From: "Darrick J. Wong" <darrick.wong@oracle.com>
To: Qu Wenruo <quwenruo.btrfs@gmx.com>
Cc: "Ellis H. Wilson III" <ellisw@panasas.com>, linux-btrfs@vger.kernel.org
Subject: Re: btrfs-cleaner / snapshot performance analysis
Date: Tue, 13 Feb 2018 17:14:01 -0800 [thread overview]
Message-ID: <20180214011401.GA5201@magnolia> (raw)
In-Reply-To: <659ed727-f5dc-e81b-c01c-b6a063f3ed34@gmx.com>
On Sun, Feb 11, 2018 at 02:40:16PM +0800, Qu Wenruo wrote:
>
>
> On 2018年02月10日 00:45, Ellis H. Wilson III wrote:
> > Hi all,
> >
> > I am trying to better understand how the cleaner kthread (btrfs-cleaner)
> > impacts foreground performance, specifically during snapshot deletion.
> > My experience so far has been that it can be dramatically disruptive to
> > foreground I/O.
> >
> > Looking through the wiki at kernel.org I have not yet stumbled onto any
> > analysis that would shed light on this specific problem. I have found
> > numerous complaints about btrfs-cleaner online, especially relating to
> > quotas being enabled.

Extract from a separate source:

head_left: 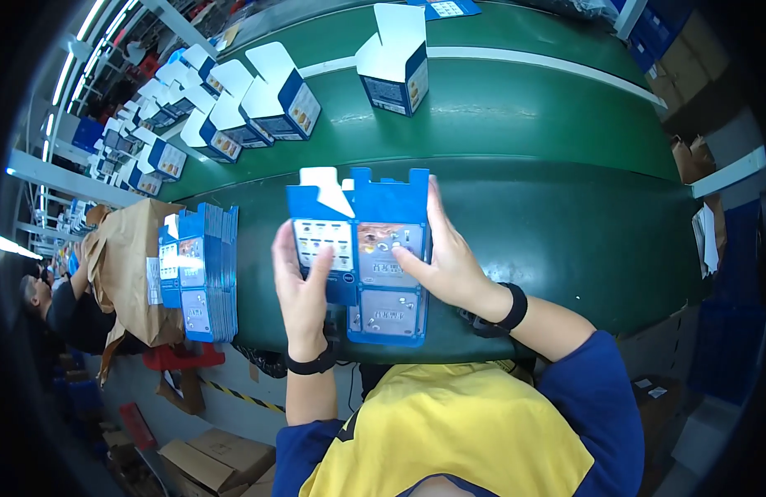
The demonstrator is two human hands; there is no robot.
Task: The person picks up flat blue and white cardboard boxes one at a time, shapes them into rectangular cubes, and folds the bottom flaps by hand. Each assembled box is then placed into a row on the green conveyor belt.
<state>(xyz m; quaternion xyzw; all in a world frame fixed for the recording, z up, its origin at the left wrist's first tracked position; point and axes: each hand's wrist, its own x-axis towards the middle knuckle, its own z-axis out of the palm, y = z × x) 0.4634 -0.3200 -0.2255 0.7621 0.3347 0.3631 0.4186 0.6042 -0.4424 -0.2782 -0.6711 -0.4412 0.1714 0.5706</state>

This has proven thus far less than helpful, as
> > the response tends to be "use less snapshots," or "disable quotas," both
> > of which strike me as intellectually unsatisfying answers, especially
> > the former in a filesystem where snapshots are supposed to be
> > "first-class citizens."
>
> Yes, snapshots of btrfs is really "first-class citizen".
> Tons of designs are all biased to snapshot.
>
> But one should be clear about one thing:
> Snapshot creation and backref walk (used in qgroup, relocation and
> extent deletion), are two conflicting workload in fact.
>
> Btrfs puts snapshot creation on a very high priority, so that it greatly
> degrades the performance of backref walk (used in snapshot deletion,
> relocation and extent exclusive/shared calculation of qgroup).
>
> Let me explain this problem in detail.
>
> Just as explained by Peter Grandi, for any snapshot system (or any
> system supports reflink) there must be a reserved mapping tree, to tell
> which extent is used by who.
>
> It's very critical, to determine if an extent is shared so we determine
> if we need to do CoW.
>
> There are several different ways to implement it, and this hugely
> affects snapshot creation performance.
>
> 1) Direct mapping record
> Just records exactly which extent is used by who, directly.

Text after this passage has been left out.